== EXERCISE INSTRUCTIONS ==
Using the records below, find every line that includes "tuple" and copy it.

*** THE INPUT ***

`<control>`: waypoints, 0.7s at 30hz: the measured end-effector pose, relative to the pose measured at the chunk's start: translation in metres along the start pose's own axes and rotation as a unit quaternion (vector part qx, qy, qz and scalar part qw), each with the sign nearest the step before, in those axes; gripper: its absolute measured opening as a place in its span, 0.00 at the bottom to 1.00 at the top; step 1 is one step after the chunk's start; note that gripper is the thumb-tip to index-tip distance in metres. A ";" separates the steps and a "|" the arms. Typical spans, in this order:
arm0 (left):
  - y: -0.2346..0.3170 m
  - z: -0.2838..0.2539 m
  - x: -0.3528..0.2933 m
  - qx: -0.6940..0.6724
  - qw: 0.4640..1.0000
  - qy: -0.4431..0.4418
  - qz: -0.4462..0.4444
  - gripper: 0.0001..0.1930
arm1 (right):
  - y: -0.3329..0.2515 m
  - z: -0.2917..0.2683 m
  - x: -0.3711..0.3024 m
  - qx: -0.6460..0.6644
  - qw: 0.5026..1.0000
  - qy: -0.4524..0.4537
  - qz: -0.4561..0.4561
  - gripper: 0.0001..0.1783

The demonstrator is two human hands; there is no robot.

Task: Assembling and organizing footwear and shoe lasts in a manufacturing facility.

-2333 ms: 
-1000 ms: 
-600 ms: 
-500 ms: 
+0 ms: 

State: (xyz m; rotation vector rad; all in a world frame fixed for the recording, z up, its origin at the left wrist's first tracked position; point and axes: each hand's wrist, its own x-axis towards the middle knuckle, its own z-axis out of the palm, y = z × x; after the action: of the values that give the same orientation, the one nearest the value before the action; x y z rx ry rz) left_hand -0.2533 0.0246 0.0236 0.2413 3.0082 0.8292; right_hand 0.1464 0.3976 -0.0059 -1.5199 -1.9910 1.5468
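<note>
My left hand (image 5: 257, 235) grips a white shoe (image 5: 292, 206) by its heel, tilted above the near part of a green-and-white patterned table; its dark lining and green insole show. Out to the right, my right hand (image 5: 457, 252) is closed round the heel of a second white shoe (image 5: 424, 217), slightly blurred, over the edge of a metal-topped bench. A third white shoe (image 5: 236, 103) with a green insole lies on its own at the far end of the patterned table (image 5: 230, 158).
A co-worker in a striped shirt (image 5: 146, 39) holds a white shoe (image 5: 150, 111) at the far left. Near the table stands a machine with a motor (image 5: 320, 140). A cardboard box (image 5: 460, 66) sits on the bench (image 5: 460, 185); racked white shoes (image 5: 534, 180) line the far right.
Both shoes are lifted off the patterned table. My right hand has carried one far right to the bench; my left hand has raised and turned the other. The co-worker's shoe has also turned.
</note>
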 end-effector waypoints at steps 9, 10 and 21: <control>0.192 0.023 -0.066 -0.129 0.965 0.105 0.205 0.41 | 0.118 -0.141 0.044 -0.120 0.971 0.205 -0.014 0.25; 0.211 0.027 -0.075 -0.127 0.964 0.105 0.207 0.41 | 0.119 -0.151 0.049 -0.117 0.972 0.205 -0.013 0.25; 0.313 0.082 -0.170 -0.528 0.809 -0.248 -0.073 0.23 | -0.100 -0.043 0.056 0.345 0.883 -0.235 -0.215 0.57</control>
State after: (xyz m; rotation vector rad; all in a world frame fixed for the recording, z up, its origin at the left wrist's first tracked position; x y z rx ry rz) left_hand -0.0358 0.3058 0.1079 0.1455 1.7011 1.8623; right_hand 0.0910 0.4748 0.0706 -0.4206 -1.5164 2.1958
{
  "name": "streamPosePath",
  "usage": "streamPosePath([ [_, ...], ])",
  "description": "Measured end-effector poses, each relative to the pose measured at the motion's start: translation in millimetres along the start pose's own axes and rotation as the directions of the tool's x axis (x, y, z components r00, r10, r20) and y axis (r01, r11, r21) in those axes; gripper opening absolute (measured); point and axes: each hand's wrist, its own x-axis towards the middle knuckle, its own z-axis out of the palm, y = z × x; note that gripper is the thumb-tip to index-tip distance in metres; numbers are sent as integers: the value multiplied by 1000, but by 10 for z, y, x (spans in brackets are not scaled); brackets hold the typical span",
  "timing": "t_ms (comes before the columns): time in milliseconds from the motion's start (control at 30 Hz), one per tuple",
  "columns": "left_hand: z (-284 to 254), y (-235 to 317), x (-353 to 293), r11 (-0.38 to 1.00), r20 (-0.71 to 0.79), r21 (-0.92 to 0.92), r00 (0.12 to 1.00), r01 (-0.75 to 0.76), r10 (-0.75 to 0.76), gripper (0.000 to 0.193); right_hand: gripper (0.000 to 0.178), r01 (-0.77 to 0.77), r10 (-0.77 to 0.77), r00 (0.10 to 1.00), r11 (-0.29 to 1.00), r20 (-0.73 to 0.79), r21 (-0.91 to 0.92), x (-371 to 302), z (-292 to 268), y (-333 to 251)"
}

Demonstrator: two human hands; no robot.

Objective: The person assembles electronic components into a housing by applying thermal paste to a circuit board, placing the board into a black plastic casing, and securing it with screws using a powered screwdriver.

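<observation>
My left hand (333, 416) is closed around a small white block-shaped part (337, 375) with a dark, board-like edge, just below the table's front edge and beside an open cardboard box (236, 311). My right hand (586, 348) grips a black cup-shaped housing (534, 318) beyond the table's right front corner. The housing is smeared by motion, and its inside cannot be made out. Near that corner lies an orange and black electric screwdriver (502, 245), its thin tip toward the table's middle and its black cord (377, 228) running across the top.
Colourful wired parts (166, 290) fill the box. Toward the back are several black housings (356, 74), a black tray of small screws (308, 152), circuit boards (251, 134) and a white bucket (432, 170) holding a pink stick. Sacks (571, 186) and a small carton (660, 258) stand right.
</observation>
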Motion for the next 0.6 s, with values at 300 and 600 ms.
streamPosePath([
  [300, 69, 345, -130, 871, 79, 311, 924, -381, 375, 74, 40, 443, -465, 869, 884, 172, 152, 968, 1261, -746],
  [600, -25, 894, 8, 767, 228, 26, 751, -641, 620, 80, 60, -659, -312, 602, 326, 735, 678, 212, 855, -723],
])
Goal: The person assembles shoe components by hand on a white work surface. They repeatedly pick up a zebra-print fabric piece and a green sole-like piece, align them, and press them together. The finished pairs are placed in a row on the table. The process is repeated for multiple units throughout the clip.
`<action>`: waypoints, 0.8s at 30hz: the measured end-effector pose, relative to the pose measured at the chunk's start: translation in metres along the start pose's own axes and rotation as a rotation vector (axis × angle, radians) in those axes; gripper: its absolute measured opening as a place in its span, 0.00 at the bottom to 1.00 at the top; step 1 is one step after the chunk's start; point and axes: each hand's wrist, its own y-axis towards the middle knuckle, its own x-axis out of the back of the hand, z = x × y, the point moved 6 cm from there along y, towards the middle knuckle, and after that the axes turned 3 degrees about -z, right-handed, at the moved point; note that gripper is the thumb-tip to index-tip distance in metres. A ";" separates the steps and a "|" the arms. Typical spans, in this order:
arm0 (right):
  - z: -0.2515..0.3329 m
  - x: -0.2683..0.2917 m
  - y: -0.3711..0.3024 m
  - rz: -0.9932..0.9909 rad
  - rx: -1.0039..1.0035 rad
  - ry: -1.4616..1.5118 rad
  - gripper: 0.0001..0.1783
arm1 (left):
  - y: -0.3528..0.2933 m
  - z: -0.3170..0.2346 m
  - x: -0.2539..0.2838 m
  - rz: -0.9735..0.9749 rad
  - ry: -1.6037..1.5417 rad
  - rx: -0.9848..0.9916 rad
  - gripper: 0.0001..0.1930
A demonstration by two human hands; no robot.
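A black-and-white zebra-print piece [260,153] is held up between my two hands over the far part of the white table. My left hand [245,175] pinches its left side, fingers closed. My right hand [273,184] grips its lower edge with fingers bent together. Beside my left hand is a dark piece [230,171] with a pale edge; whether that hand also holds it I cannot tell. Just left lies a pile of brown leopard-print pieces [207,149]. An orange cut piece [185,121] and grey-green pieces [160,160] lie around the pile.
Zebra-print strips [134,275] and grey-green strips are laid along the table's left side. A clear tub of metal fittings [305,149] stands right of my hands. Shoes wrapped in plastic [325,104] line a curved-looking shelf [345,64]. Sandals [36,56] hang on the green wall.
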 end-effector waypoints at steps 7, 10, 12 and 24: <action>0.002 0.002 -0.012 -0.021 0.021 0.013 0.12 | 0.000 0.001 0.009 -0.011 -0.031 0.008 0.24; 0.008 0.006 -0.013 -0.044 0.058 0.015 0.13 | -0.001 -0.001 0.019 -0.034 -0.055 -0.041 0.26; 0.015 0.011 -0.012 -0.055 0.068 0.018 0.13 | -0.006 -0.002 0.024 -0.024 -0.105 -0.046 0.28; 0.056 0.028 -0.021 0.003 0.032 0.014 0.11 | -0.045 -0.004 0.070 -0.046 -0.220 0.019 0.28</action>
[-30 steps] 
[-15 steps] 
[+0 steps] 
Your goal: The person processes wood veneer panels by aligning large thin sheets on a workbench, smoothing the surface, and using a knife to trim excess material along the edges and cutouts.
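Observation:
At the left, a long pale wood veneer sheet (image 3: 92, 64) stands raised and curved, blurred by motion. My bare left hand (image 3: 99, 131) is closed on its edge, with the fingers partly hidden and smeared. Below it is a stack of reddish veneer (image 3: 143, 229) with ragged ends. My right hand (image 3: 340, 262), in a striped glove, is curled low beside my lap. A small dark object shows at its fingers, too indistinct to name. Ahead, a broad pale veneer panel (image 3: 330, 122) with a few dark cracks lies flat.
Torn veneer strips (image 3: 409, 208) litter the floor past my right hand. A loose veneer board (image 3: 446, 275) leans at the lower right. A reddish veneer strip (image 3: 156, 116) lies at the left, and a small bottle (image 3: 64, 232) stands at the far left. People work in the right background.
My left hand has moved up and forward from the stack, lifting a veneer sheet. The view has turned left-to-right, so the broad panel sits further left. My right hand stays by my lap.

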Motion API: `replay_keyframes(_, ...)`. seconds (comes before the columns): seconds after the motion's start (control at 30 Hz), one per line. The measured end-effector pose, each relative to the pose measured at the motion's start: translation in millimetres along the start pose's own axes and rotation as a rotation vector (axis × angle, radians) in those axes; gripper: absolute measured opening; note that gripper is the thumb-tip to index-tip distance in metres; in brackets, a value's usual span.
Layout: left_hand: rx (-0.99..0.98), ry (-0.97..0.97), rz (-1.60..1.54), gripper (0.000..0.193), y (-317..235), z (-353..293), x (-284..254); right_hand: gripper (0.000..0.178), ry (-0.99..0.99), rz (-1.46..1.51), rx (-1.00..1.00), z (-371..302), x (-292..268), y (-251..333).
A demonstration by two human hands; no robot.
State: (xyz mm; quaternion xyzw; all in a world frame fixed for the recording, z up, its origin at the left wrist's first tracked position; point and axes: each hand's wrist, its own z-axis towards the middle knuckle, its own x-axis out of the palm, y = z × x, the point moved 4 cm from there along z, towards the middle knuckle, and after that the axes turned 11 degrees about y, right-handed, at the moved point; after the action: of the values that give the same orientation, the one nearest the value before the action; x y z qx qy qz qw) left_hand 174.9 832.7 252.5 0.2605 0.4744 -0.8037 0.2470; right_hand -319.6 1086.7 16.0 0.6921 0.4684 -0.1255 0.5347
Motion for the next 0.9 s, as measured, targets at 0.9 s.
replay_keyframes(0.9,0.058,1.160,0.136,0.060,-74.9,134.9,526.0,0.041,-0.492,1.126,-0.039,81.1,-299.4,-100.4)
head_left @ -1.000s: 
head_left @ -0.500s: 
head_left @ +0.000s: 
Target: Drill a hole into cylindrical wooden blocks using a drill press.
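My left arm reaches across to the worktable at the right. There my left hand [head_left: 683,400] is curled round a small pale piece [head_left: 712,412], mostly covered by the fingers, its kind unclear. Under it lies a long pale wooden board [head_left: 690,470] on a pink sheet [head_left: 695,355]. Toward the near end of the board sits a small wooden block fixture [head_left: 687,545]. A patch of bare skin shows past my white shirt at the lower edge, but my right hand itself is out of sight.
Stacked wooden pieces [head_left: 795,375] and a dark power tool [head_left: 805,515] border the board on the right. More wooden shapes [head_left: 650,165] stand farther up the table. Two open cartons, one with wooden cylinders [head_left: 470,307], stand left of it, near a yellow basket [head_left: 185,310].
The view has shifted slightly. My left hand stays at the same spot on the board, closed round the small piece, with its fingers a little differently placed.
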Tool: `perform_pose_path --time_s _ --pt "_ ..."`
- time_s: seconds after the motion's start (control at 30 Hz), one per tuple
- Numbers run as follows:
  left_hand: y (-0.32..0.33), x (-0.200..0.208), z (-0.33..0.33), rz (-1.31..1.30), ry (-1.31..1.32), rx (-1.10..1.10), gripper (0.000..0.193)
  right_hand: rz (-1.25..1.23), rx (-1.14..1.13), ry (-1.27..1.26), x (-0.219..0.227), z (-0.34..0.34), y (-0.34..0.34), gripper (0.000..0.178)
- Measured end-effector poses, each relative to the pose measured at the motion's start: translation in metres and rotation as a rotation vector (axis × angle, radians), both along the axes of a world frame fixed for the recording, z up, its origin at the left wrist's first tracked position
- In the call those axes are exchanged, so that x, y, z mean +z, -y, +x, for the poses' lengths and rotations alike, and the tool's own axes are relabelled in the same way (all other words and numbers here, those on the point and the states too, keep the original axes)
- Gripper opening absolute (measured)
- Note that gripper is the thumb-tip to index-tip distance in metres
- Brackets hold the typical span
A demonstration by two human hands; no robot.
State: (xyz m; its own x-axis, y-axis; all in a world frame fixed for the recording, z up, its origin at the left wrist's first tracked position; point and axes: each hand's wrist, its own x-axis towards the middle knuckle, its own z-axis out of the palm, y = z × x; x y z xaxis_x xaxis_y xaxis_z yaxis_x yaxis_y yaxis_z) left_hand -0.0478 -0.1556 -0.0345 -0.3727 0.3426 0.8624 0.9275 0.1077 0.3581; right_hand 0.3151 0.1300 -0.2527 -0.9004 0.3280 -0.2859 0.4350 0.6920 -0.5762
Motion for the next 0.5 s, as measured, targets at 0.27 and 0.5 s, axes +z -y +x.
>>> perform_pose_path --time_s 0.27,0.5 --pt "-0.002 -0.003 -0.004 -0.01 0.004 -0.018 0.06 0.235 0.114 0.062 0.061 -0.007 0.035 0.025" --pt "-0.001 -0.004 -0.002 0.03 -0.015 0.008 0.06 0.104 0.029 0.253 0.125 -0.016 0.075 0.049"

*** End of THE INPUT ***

== TASK SOLUTION ==
  "timing": "t_ms (comes before the columns): time in milliseconds from the motion's start (control at 30 Hz), one per tuple",
- time_s: seconds after the motion's start (control at 30 Hz), one per tuple

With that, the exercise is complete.